* EXERCISE INSTRUCTIONS: Each line of the listing must be transcribed exactly, except for the images, which should be excluded.

--- SOURCE DATA ---

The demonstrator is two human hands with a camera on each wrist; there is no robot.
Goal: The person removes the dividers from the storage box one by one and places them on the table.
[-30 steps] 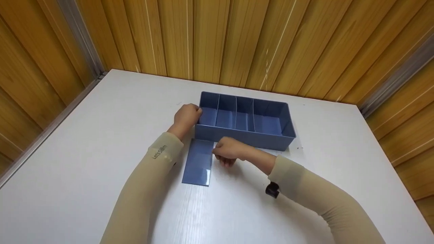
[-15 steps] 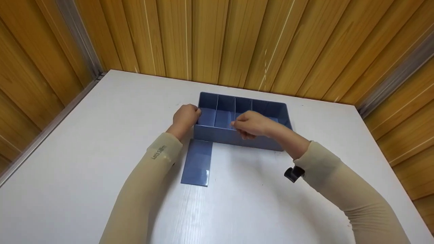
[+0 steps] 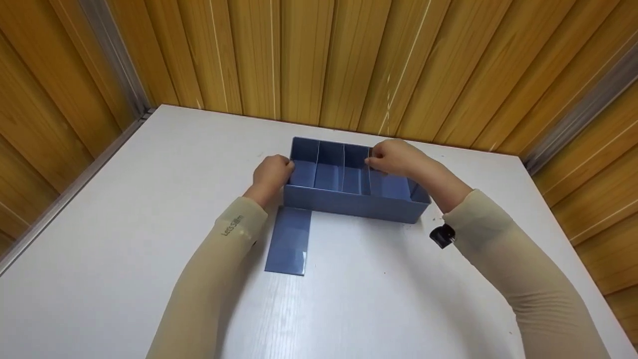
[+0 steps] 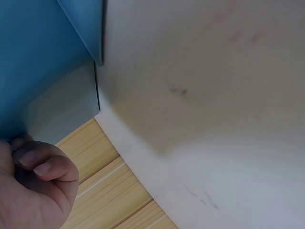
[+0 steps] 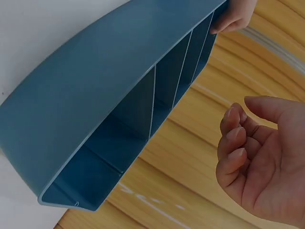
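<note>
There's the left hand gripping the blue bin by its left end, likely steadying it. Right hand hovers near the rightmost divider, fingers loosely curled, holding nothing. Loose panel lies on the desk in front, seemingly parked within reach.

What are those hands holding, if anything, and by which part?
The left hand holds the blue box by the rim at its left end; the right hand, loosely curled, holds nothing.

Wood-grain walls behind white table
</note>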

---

* ANSWER TO THIS PROBLEM:
The demonstrator is two human hands with a camera on each wrist; there is no robot.
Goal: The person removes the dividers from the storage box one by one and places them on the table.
[-30 steps] 
[-15 steps] 
[+0 steps] 
[+0 steps] 
[+0 steps] 
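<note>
There's the left hand gripping the blue bin by its left end, likely steadying it. Right hand hovers near the rightmost divider, fingers loosely curled, holding nothing. Loose panel lies on the desk in front, seemingly parked within reach.

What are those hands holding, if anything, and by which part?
The left hand holds the blue box by the rim at its left end; the right hand, loosely curled, holds nothing.

Wood-grain walls behind white table
</note>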

The exercise closes with this answer.